La lecture du parc complète l'analyse : environ 417 logements occupés par leur propriétaire, 336 diagnostics publiés pour 1 000 résidences principales, un bassin de travaux structuré autour de CA de La Rochelle. Ce volume ne préjuge d'aucune éligibilité individuelle : il indique seulement où se concentrent, à Saint-Vivien, les situations où le scénario décrit sur cette page a le plus de chances d'être pertinent.

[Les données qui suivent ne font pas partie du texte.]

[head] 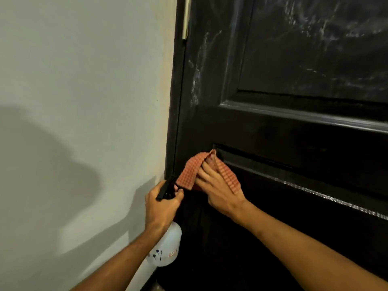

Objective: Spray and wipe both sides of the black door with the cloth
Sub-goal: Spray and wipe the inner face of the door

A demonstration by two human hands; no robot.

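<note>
The black panelled door (294, 127) fills the right half of the head view, with whitish streaks on its upper panel and hinge-side stile. My right hand (218, 185) presses a red-and-white checked cloth (189, 171) against the door near the top left corner of the lower panel; the cloth drapes over my fingers. My left hand (161, 204) grips the black trigger head of a white spray bottle (168, 246), held upright beside the door's hinge edge, just left of the cloth.
A pale wall (84, 101) takes up the left half, with my shadow across it. A brass hinge (185, 17) sits at the top of the black door frame (176, 101). Wet drops line the lower panel's moulding (315, 194).
</note>
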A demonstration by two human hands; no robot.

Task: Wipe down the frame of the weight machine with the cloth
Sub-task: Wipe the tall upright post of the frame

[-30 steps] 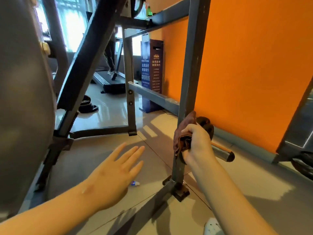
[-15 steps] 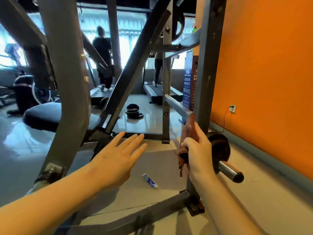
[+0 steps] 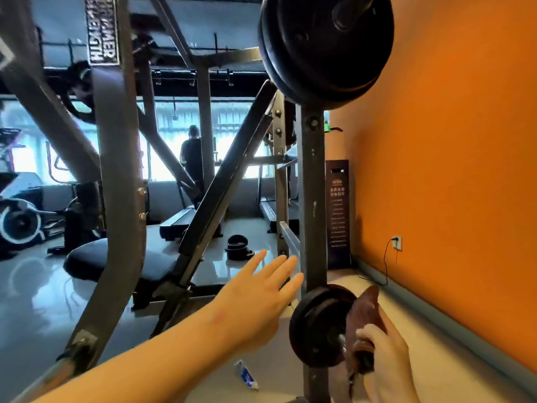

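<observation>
The weight machine's grey steel upright post (image 3: 312, 199) rises at centre right. A small black weight plate (image 3: 318, 327) sits on a peg low on it, and large black plates (image 3: 325, 45) hang near its top. My right hand (image 3: 383, 365) grips a brown cloth (image 3: 364, 318) just right of the small plate, over the peg, which the cloth hides. My left hand (image 3: 261, 295) hovers with straight fingers left of the post, touching nothing.
An orange wall (image 3: 450, 170) runs close on the right, with a socket and cable (image 3: 396, 242). A small tube (image 3: 247, 375) lies on the floor by the post. A black padded seat (image 3: 122, 257), slanted frame bars and loose plates (image 3: 238, 247) stand left. A person (image 3: 191, 158) stands far back.
The view has tilted up, showing the large plates on top. My right hand with the cloth has shifted from the post's left face to the peg right of the small plate. My left hand still hovers.
</observation>
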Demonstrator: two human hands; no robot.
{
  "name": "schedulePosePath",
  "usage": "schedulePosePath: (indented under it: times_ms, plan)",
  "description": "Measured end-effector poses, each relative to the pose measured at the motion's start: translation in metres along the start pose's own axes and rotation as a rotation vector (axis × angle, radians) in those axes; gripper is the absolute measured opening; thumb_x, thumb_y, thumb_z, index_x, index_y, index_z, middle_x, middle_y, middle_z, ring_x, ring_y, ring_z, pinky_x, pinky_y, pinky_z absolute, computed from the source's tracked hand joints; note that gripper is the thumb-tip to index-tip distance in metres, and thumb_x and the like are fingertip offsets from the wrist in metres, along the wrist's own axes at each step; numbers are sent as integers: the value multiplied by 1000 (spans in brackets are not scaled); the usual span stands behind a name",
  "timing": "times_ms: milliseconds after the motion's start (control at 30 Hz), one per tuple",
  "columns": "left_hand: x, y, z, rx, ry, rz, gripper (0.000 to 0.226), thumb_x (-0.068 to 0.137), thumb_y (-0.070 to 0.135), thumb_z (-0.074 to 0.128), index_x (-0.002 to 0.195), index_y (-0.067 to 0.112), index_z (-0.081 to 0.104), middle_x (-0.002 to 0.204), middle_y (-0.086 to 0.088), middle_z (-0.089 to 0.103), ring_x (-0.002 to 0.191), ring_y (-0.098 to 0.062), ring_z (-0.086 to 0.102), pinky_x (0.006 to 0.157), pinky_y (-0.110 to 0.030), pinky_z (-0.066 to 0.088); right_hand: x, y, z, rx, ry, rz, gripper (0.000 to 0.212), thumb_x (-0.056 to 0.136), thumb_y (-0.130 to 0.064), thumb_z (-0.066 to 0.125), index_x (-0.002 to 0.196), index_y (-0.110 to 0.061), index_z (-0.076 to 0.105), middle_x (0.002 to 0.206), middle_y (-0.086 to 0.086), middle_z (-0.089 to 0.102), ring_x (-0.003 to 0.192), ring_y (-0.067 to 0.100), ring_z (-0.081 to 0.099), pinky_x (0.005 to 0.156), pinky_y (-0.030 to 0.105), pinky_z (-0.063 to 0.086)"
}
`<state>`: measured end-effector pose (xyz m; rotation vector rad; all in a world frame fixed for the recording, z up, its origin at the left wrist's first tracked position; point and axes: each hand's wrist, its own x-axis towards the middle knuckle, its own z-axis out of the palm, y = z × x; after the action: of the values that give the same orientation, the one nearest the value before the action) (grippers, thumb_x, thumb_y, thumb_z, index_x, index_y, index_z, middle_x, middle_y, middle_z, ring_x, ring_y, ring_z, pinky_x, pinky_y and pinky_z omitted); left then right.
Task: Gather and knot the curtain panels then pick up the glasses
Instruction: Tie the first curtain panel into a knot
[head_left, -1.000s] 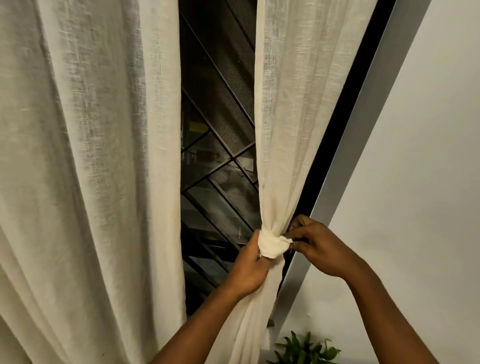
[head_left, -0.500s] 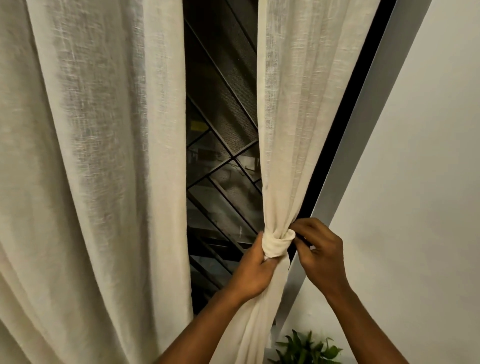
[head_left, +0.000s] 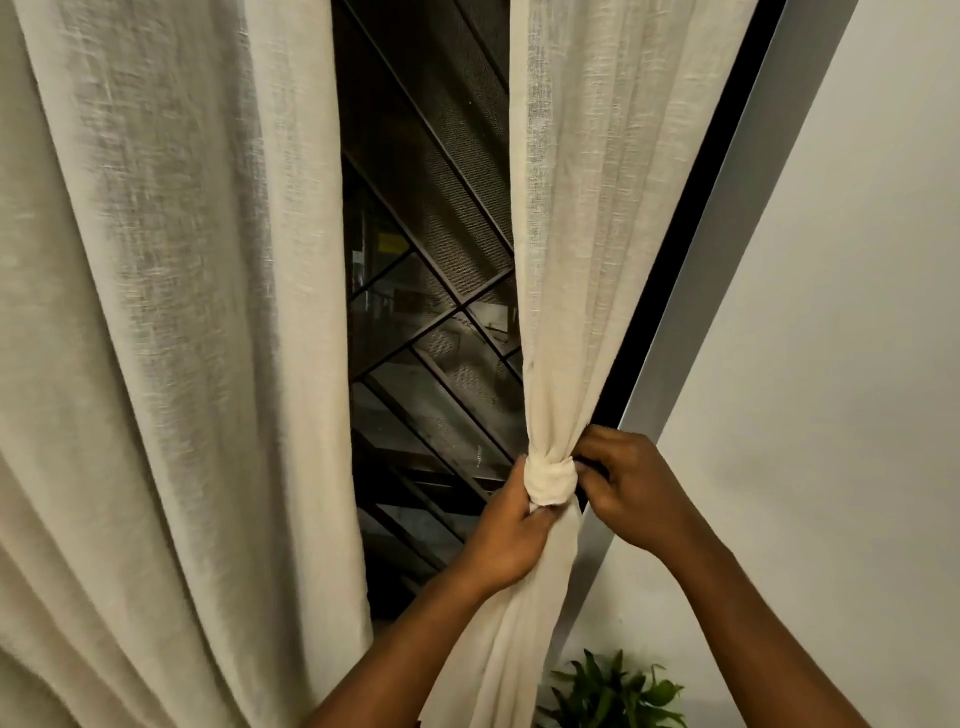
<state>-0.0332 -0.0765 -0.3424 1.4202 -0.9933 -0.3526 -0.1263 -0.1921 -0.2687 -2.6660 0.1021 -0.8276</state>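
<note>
Your right hand (head_left: 631, 493) has slid closer, fingertips pinching the knot (head_left: 551, 480) on the right curtain panel (head_left: 597, 218); your left hand (head_left: 511, 540) fists the gathered cloth just below it.

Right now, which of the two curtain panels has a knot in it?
The right curtain panel, beside the wall: its knot sits between the left hand and right hand. The left curtain panel hangs loose and untied.
</note>
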Motion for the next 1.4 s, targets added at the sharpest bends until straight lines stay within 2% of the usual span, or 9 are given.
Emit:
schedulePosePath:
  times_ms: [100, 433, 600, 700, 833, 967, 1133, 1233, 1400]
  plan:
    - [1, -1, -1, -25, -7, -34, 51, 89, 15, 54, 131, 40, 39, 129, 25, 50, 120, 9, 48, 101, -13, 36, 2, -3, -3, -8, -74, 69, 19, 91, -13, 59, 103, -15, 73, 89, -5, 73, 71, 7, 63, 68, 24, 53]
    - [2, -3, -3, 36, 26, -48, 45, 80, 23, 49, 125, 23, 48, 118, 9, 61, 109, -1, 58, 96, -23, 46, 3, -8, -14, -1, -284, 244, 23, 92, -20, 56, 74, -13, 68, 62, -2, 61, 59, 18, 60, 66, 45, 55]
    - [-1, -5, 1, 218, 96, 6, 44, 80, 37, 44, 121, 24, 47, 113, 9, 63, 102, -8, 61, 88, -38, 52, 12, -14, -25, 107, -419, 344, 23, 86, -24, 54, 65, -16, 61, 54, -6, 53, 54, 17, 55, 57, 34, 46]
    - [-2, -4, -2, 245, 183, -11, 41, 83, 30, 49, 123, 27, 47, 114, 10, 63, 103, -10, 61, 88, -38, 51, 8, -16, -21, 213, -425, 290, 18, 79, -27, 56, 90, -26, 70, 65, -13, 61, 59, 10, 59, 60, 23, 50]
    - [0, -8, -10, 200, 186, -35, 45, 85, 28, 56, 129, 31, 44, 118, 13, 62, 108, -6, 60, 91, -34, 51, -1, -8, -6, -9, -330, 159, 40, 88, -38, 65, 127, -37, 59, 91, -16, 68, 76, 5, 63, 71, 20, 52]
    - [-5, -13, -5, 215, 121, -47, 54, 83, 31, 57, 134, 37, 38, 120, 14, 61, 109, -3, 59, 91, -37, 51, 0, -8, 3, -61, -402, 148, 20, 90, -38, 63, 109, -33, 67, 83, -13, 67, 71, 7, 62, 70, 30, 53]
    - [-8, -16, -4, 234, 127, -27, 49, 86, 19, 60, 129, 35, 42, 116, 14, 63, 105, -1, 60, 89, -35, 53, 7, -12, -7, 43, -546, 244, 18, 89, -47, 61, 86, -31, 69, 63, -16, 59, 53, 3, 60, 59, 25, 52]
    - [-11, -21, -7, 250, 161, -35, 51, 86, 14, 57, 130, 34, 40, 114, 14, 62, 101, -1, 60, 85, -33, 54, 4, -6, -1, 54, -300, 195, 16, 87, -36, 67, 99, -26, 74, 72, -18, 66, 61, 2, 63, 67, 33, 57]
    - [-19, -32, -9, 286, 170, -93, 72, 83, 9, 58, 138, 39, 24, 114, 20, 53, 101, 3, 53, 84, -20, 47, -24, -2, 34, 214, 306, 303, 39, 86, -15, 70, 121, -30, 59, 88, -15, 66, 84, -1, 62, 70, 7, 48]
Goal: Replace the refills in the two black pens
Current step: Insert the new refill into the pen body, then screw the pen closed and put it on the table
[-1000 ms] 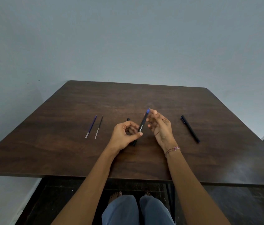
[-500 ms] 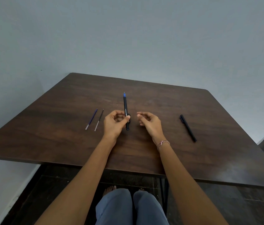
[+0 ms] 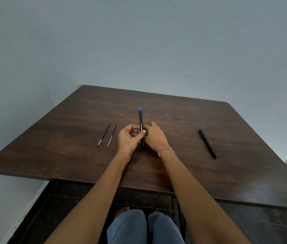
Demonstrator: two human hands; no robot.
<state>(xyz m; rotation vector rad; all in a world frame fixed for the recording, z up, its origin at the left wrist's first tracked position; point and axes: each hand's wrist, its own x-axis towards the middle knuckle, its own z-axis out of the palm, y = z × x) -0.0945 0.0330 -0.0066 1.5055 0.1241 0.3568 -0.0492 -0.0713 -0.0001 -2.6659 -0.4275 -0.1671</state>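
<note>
The slim black pen with a blue tip (image 3: 140, 120) now stands nearly upright over the middle of the dark brown wooden bench (image 3: 174, 117), blue end pointing away from the person. A second ago it lay tilted between both hands, with the right fingers up at its tip. Half a second ago the left grip (image 3: 129, 138) held it alone, and the right grip (image 3: 155, 138) waited apart with curled fingers.

The right grip has since closed in and sits against the lower barrel, touching the left. The left grip pinches the barrel between thumb and finger. The right one shows only its back and a raised thumb, so I cannot tell whether it holds the pen or merely rests beside it.

This looks like two hands set to twist or pull the barrel open, so the first refill swap is barely begun. The blue refill (image 3: 104, 133) and the dark thin refill (image 3: 112, 134) lie side by side to the left, untouched. The second black pen (image 3: 207, 143) lies well apart on the right.
</note>
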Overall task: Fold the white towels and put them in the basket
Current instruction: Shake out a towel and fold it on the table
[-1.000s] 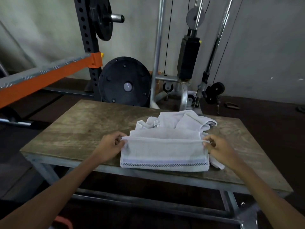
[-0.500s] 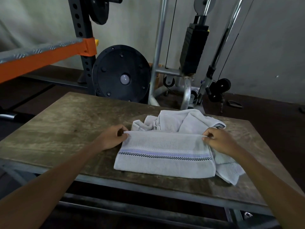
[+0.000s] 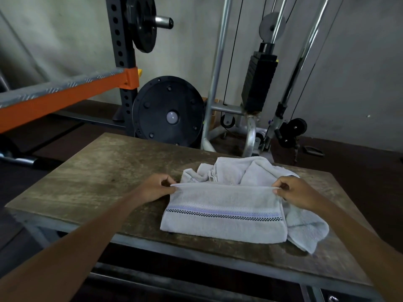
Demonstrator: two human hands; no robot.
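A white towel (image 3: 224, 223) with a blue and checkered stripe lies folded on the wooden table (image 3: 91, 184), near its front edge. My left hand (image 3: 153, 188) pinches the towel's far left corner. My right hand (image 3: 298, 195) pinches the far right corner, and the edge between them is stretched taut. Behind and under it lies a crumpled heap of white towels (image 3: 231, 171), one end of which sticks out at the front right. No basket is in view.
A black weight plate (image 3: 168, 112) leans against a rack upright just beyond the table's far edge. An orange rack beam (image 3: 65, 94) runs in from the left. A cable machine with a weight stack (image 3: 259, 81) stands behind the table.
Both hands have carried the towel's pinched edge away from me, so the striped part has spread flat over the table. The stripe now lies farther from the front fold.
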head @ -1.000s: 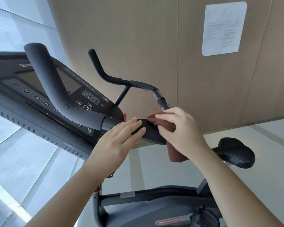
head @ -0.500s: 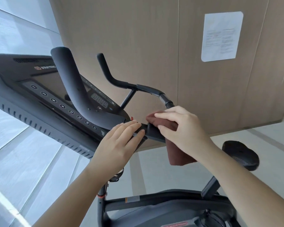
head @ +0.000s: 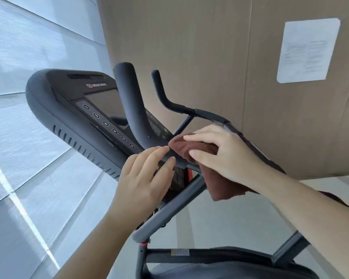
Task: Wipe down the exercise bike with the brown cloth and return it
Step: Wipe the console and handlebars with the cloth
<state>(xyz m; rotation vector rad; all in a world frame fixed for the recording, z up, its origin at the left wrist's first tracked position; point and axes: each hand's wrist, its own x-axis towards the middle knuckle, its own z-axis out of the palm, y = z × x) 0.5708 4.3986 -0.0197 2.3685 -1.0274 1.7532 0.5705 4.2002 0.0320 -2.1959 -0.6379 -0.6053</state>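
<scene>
Low in the frame, the grey tube of the exercise bike (head: 169, 212) rises toward the centre. There the left hand (head: 143, 178) lies on the black handlebar (head: 129, 101), fingers almost straight and holding nothing. Just beside it, the right hand (head: 226, 156) grips the brown cloth (head: 220, 188) around the bar. Behind, at centre left, is the console (head: 69, 109); at upper right a paper sheet (head: 308, 51) is on the wall (head: 189, 57)
</scene>
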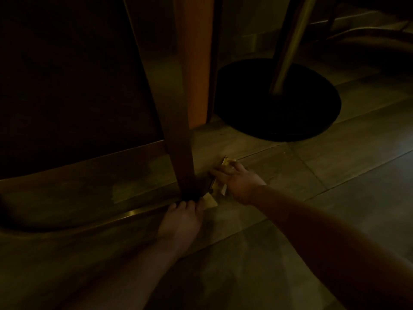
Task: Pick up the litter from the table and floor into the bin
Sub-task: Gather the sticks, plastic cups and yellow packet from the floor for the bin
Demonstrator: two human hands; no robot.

Côté performance, la remise à niveau d'un logement mis en location pèse pour 40 à 60 % de la consommation totale. Sur la base conventionnelle appliquée à Saint-Vivien en zone H2c, cela représente entre 10 327 et 15 491 kWh évités par an, soit 1 109 € à 1 664 € de facture en moins au tarif de référence 2026.
Qui décide, et donc qui finance : 72 % de propriétaires occupants à Saint-Vivien, soit environ 417 logements. Pour la remise à niveau d'un logement mis en location, cela signifie autant de dossiers décidables sans mandat de gestion, le solde relevant du parc locatif et donc d'un montage bailleur distinct.
Solde du dossier à Saint-Vivien : la pièce déterminante est le constat de décence après travaux. Sans elle, aucun versement, alors même que l'aide en jeu atteint 32 000 € au taux le plus favorable sur une assiette de 40 000 € HT.
Combien d'occupants, quels besoins : avec 2.46 personne(s) par résidence principale à Saint-Vivien, les besoins d'eau chaude et de renouvellement d'air se déduisent directement. C'est sur cette base, et sur 115 m², que la remise à niveau d'un logement mis en location doit être dimensionné.
La densité de diagnostics renseigne sur la maturité du marché : 196 DPE publiés par l'ADEME à Saint-Vivien, soit 336 pour 1 000 résidences principales. Un tel volume conditionne les délais de un opérateur agréé par l'Anah, dont l'intervention sur la remise à niveau d'un logement mis en location dure cinq à neuf mois.
Sur le cas type retenu à Saint-Vivien — 115 m² en zone H2c — la remise à niveau d'un logement mis en location porte sur environ 244 logement du parc locatif. Au prix de marché observé, 22 000 à 45 000 € par logement du parc locatif, le poste ressort entre 5 368 000 € et 10 980 000 € TTC, à comparer à l'assiette plafonnée de 40 000 € HT mobilisable dès trois classes gagnées.
Calendrier administratif à Saint-Vivien : dépôt du dossier, accord préalable, puis travaux — jamais l'inverse. Engager la remise à niveau d'un logement mis en location avant l'accord fait perdre l'intégralité de l'aide, soit jusqu'à 32 000 €, sans recours possible.